> [What is being asked]
Which lines to output? The line containing "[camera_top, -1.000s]" and every line after it in the data below, each copied exactly.

> [Input data]
########################################
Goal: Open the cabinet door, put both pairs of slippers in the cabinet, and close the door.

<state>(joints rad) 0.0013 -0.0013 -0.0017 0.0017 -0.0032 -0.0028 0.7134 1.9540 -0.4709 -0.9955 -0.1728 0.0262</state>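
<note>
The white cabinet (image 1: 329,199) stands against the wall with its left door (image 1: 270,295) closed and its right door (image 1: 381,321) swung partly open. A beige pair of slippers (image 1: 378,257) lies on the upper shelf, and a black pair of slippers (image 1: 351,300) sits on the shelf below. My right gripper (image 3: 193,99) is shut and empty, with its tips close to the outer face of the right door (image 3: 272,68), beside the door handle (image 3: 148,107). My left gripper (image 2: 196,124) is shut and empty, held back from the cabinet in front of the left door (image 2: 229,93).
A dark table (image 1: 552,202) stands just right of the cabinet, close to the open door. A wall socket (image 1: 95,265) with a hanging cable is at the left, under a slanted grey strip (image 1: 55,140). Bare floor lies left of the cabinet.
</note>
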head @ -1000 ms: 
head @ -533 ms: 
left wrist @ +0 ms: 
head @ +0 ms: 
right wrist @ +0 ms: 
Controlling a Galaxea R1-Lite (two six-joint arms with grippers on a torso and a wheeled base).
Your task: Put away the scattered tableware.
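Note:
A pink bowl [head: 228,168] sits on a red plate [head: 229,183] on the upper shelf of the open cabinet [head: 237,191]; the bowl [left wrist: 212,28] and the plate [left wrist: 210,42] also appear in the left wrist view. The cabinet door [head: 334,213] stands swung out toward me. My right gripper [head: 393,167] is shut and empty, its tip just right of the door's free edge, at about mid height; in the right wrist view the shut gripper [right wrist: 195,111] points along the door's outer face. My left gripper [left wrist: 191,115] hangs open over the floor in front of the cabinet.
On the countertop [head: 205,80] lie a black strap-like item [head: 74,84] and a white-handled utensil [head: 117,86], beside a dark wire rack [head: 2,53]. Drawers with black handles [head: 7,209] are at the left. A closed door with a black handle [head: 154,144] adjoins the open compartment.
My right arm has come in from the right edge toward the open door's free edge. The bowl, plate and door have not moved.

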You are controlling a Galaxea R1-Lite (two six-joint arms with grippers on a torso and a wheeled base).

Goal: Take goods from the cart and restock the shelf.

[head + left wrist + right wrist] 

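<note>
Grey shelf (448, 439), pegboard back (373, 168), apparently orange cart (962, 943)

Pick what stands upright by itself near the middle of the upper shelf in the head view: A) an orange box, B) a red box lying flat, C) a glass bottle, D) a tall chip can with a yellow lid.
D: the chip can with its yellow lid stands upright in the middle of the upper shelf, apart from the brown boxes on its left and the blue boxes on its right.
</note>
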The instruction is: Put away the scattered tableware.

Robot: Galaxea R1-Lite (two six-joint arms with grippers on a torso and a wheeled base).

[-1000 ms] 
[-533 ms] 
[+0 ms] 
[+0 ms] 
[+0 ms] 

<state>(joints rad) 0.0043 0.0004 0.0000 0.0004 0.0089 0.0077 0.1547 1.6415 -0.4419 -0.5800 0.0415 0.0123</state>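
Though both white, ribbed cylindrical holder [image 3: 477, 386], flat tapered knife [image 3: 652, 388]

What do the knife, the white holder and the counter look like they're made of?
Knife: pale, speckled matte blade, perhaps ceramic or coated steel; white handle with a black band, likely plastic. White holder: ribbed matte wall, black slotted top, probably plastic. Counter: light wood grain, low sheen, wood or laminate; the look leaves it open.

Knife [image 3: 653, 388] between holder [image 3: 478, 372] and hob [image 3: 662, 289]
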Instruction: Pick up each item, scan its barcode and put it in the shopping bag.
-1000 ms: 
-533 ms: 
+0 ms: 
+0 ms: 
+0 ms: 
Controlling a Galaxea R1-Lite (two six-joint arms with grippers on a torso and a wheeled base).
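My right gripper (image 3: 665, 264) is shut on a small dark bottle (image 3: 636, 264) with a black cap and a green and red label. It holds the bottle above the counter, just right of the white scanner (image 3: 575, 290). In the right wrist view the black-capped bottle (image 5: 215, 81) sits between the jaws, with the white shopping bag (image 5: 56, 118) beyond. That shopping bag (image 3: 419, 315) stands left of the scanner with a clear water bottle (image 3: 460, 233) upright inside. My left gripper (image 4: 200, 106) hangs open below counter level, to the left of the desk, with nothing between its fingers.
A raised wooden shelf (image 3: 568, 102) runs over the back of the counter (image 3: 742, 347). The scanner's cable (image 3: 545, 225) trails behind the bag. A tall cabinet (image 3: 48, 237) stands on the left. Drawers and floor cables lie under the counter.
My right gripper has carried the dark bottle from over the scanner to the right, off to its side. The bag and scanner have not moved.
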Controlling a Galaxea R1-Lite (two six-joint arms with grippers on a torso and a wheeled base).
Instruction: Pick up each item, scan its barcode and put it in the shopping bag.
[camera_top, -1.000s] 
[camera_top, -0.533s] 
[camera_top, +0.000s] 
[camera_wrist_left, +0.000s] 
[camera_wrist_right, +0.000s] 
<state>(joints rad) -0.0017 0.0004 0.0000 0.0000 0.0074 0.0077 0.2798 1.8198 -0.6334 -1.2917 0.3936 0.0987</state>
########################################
> [Solution below]
[camera_top, -1.000s] 
[camera_top, -0.533s] 
[camera_top, +0.000s] 
[camera_wrist_left, +0.000s] 
[camera_wrist_right, +0.000s] 
<state>(joints rad) -0.0017 0.0004 0.0000 0.0000 0.0074 0.0077 0.2798 1.8198 -0.6334 -1.2917 0.3936 0.0987</state>

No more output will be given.